In June 2016, Next Financial Group, Inc. (Next Financial) broker Dion Padilla (Padilla) was subject to a regulatory action brought by The Financial Industry Regulatory Authority (FINRA) alleging Padilla effected an unauthorized purchase of a variable annuity for a customer and misrepresented that the investment was not a variable annuity. According to FINRA, the customer stressed to Padilla that they did not want any of their funds invested in a variable annuity due to the high fees associated with variable annuities and because of their desire for liquidity. But instead of following the customer’s instructions, FINRA found that Padilla presented a variable annuity application to the customer and assured him that the application was not for a variable annuity. In addition, FINRA found that Padilla caused the customer to invest an additional $558,889 into the variable annuity by falsely claiming that the investment purchased was not a variable annuity. FINRA found these statements to be misrepresentations that were all false and misleading.
In addition to the FINRA sanctions, Padilla has been subject to four customer complaints – many of which involve claims concerning variable annuity investments. The law offices of Gana Weinstein LLP are currently investigating customer complaints concerning this broker.

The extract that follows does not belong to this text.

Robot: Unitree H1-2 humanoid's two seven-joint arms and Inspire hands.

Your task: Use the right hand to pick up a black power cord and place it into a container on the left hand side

Variable annuities are complex financial and insurance products. In fact, recently the Securities and Exchange Commission (SEC) released a publication entitled: Variable Annuities: What You Should Know encouraging investors to ask questions about the variable annuity before investing. Essentially, a variable annuity is a contract with an insurance company under which the insurer agrees to make periodic payments to you. The investor chooses the investments made in the annuity and value of your variable annuity will vary depending on the performance of the investment options chosen. The primary benefits of variable annuities are the death benefit and tax deferment of investment gains.